Menteri keuangaan Sri Mulyani merespons kritik Prabowo Subianto terkait rendahnya rasio pajak Indonesia.
“Kalau kemarin ada yang mengkritik tax ratio kita rendah, kami perbaiki tanpa membuat ekonomi kita menjadi khawatir,”ujar Sri Mulyani dalam acara peluncuran KG Media di Jakarta, Kamis (22/11/2018).

Mantan Direktur Pelaksanaan Bank Dunia itu mengaku, sejak pulang ke Indonesia pada 2016 dan diangkat menjadi Menkeu oleh Presiden RI Joko Widodo, perbaikan untuk menaikan rasio pajak terus dilakukan. Pada 2017, rasio pajak atau kontribusi penerimaan pajak terhadap Produk Domestik Bruto (PDB) nasional masih ada dibawah 11 persen, tepatnya 10,8 persen. Meski pasang surut akibat kondisi ekonomi yang bergejolak, namun penerimaan pajak menunjukkan tanda positif hingga kini. Hal itu bisa terlihat hingga 31 Oktober 2018.

Dari sisi pendapatan, realisasinya sebesar Rp1.483,9 triliun, atau naik 20,7 persen dibandingkan periode yang sama tahun lalu. Pada akhir Oktober 2017, realisasi pendapatan negara hanya Rp1.228 triliun, atau tumbuh 3,5 persen dibandingkan tahun sebelumnya.

Relisasi penerimaan perpajakan Rp1.160,7 triliun pada akhir Oktober 2018, atau tumbuh 17 persen dari akhir Oktober 2017. Tahun lalu, penerimaan perpajakan tumbuh 0,5 persen. Bila dilihat lebih rinci, penerimaan perpajakan didorong oleh penerimaan pajak Rp1.016,5, triliun atau tumbuh 17,6 persen dan penerimaan bea cukai Rp144, 1 triliun, tumbuh 13,13 persen.

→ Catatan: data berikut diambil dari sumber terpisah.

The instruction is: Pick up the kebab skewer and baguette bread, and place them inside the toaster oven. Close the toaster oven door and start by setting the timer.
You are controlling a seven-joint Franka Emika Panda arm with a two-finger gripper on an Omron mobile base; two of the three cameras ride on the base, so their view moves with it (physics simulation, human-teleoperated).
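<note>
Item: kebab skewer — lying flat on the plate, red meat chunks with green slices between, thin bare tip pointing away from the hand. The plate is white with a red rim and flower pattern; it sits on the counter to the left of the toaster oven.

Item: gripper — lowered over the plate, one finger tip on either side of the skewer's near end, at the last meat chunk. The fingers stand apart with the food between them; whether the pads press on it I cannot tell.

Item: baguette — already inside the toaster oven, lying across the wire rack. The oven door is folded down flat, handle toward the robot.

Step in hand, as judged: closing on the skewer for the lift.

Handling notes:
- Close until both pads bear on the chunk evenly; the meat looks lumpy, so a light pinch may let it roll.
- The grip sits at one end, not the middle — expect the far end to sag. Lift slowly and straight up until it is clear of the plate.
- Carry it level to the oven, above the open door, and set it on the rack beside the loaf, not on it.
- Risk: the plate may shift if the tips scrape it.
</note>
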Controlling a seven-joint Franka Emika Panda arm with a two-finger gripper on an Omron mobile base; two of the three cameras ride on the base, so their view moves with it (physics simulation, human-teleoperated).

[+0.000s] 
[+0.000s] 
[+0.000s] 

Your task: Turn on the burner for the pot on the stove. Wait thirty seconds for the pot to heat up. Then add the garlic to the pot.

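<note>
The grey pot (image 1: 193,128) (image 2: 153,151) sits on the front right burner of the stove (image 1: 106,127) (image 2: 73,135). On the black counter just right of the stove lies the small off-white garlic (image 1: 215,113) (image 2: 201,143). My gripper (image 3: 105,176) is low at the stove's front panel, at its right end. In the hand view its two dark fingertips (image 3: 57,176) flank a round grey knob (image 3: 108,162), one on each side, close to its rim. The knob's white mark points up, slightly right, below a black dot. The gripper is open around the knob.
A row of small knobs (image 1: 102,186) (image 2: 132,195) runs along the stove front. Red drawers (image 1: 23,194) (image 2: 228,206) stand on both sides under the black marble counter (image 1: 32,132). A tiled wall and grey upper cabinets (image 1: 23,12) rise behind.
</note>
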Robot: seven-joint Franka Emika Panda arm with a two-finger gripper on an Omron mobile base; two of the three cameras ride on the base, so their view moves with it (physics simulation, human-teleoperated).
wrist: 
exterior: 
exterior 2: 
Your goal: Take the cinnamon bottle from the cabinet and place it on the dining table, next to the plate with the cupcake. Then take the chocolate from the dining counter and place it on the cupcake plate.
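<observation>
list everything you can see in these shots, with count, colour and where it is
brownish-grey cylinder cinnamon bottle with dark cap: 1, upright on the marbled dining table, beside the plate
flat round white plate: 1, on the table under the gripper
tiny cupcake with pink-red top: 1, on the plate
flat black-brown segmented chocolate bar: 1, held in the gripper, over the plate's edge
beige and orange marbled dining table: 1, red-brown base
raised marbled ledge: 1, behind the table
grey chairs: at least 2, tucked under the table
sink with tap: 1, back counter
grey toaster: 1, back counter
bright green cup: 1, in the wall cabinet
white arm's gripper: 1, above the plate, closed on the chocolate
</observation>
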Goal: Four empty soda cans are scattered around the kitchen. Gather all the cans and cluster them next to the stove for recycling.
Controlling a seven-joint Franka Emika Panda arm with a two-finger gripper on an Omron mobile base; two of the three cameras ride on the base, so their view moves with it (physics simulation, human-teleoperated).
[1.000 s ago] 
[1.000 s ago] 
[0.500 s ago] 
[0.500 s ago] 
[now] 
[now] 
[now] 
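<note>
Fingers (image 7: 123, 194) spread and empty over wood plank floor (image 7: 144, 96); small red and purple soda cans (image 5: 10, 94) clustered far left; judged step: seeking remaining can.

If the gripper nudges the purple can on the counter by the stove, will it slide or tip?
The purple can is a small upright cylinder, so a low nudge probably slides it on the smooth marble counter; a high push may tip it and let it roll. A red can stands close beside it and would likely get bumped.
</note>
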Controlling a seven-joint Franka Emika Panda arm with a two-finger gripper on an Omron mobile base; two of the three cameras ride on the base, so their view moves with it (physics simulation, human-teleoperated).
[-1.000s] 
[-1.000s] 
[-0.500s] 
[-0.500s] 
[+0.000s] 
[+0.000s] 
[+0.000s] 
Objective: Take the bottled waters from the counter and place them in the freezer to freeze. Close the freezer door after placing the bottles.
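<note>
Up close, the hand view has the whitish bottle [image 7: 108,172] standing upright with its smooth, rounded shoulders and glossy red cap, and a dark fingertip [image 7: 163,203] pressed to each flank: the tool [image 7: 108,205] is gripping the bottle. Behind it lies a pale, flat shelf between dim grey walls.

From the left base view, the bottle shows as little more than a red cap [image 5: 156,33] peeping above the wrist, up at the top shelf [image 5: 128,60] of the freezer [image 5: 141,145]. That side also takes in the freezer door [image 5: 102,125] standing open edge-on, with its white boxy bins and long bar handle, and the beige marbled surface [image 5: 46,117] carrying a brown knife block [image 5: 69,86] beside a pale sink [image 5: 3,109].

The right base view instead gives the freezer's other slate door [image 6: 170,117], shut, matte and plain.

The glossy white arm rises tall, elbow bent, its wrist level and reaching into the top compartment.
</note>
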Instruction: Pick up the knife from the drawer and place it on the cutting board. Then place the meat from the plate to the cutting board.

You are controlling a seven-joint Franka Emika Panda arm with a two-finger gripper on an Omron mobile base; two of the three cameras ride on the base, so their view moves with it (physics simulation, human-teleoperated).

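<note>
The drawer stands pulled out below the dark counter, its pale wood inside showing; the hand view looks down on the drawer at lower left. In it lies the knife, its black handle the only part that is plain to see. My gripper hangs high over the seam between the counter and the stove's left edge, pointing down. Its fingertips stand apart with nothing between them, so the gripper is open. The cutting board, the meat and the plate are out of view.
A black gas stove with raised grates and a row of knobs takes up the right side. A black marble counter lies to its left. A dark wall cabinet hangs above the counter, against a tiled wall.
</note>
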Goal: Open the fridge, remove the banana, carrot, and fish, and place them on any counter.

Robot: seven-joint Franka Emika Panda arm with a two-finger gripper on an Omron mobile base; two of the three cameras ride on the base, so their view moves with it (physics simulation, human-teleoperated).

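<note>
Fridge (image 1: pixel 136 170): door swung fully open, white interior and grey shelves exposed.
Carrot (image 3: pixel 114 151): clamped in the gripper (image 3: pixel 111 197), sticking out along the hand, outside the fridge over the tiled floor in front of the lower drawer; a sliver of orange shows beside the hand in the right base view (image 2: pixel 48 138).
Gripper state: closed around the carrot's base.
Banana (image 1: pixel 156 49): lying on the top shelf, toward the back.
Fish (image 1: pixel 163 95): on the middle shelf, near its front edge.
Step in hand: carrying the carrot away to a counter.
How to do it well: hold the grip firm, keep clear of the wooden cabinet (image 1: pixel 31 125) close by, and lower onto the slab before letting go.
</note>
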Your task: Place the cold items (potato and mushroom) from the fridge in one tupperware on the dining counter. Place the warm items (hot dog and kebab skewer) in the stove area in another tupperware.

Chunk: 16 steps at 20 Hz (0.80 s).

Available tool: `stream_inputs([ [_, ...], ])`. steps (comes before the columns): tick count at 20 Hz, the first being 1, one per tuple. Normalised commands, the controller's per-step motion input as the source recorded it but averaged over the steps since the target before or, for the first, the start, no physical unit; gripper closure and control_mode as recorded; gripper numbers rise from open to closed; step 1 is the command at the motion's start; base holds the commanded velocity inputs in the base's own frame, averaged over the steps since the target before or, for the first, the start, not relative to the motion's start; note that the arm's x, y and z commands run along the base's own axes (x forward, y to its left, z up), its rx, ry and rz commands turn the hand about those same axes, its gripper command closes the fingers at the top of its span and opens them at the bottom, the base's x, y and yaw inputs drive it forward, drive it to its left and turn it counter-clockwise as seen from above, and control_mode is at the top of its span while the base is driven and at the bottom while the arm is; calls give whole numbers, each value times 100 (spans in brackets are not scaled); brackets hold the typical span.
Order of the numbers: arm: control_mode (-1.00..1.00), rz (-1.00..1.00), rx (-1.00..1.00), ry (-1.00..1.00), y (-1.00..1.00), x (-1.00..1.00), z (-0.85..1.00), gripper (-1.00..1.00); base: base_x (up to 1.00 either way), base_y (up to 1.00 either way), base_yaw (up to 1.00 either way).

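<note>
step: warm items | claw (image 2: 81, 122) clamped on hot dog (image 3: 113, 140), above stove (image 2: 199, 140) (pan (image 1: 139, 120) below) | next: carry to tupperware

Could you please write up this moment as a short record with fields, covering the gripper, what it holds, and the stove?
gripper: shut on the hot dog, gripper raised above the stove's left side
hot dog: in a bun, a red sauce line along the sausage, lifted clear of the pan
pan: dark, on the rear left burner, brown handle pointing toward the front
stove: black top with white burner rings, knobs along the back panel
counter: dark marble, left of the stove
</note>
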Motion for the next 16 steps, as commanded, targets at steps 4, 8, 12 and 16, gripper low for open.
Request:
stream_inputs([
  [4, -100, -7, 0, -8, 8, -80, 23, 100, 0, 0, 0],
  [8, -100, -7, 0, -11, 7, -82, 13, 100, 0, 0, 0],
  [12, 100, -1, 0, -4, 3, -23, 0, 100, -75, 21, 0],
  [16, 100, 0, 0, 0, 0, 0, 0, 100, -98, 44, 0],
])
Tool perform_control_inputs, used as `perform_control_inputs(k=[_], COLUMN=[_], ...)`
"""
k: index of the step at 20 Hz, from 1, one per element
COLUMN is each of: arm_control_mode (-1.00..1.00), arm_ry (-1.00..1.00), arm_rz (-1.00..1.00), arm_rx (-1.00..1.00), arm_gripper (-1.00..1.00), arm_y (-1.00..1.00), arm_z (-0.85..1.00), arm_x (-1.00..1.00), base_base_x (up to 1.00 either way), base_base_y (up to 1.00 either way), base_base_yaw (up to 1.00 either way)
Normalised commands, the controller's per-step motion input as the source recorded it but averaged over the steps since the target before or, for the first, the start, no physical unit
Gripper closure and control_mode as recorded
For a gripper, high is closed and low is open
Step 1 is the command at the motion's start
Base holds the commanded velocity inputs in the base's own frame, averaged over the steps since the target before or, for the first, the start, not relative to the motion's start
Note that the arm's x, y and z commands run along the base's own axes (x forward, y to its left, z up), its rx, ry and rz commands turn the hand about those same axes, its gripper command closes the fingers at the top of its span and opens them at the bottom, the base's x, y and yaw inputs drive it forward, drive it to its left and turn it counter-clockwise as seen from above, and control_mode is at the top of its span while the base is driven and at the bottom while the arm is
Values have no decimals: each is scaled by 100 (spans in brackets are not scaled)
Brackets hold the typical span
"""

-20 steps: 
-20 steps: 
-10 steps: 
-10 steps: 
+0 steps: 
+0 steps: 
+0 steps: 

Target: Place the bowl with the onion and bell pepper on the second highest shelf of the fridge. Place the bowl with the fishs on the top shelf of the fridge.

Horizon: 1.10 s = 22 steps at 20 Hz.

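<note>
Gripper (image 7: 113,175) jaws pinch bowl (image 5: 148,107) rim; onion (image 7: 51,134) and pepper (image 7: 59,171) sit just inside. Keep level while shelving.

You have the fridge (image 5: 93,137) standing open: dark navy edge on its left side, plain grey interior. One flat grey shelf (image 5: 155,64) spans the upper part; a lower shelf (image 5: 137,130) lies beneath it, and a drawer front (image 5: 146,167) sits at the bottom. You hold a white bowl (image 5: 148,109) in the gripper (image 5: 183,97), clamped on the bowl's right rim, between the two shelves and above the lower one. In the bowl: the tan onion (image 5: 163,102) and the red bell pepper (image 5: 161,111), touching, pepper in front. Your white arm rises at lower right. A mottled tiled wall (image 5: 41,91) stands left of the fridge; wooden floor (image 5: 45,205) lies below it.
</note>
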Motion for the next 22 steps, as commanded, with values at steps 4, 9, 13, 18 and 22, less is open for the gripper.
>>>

Sementara itu, Penerimaan Negara Pajak (PNBP) juga tumbuh tinggi. Relisasinya mencapai Rp315,4 triliun, tumbuh 34,5 persen dibandingkan akhir Oktober 2017.

Ironisnya, lanjut mantan Direktur Pelaksana Bank Dunia itu banyak pihak yang menuntut pemerintah menyediakan fasilitas dan kualitas hidup seperti negara maju lainnya. Menkeu mencontohkan negara-negara Nordik, seperti Finlandia, Swiss, Norwegia, dan Denmark ternyata masyarakat membayar pajak sampai 70 persen dari pendapatannya.

Perempuan yang disapa Ani itu menyadari upaya untuk rasio pajak tidak mudah. Apalagi ada kebutuhan besar untuk melakukan pembangunan secara besar-besaran. Hal ini tentu membutuhkan anggaran besar. Salah satu sumber anggaran yakni penerimaan pajak.

Namun upaya mengoptimalkan penerimaan perpajakan juga tak bisa dilakukan dengan perhitungan tertentu.
“Kami disuruh melayani, tapi kami disuruh tax rasio-nya naik. Kami diminta supaya defesit turun dan belanja banyak, tapi kami (dikritik) tidak boleh utang. Jadi hidup saya sudah cukup terlatih melakukan hal yang itu,” ucap Sri Mulyani.